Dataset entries
■ ■ ■ ■ ■

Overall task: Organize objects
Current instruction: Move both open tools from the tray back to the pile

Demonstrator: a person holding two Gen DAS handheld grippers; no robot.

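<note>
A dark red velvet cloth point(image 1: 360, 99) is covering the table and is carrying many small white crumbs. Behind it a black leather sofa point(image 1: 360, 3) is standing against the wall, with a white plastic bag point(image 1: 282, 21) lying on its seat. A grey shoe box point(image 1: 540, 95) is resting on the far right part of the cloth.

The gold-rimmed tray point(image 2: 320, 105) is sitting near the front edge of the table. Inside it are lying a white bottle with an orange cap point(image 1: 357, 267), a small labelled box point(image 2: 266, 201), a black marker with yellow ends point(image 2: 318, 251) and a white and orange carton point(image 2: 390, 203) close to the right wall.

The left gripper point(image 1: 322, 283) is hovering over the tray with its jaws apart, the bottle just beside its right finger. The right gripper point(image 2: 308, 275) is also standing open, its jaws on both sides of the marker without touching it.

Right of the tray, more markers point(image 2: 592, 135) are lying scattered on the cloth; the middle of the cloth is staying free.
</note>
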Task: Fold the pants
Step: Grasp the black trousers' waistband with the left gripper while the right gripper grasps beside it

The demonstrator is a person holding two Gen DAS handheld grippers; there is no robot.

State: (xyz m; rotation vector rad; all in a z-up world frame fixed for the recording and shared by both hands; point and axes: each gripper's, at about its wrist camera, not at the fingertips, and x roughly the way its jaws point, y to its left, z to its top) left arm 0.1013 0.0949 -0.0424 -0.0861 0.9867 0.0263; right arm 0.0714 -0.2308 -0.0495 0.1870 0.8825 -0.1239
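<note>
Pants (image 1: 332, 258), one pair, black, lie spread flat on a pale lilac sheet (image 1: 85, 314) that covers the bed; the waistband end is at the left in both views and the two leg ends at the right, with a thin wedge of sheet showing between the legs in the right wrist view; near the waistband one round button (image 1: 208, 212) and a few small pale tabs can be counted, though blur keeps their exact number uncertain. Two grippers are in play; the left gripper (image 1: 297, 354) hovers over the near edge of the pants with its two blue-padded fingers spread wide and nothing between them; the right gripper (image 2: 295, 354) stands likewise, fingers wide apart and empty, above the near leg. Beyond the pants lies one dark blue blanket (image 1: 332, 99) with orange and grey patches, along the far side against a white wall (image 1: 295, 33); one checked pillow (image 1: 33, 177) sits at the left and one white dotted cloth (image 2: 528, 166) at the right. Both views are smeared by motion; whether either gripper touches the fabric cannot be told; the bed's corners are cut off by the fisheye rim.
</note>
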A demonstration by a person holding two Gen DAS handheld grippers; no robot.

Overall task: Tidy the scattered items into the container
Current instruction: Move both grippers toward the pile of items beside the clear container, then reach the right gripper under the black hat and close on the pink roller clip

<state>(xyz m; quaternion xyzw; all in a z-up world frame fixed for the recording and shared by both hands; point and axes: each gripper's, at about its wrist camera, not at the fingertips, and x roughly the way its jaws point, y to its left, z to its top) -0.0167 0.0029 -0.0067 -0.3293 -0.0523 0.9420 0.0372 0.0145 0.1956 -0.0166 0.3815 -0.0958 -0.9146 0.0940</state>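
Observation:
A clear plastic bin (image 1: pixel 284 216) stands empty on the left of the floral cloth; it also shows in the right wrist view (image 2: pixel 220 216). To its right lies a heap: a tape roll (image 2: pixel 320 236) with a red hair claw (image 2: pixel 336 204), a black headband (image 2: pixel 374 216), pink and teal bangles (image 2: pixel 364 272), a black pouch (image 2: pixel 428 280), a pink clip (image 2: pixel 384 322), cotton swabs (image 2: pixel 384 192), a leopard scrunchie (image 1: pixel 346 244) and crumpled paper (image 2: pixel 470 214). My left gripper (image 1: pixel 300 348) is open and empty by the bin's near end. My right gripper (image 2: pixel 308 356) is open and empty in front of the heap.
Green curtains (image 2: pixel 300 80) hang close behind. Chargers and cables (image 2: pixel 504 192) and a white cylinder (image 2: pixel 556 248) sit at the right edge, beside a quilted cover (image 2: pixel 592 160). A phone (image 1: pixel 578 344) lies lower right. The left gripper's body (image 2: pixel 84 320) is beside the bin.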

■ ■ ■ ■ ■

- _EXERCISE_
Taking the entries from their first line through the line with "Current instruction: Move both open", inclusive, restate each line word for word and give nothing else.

- _TASK ANSWER_
Overall task: Organize objects
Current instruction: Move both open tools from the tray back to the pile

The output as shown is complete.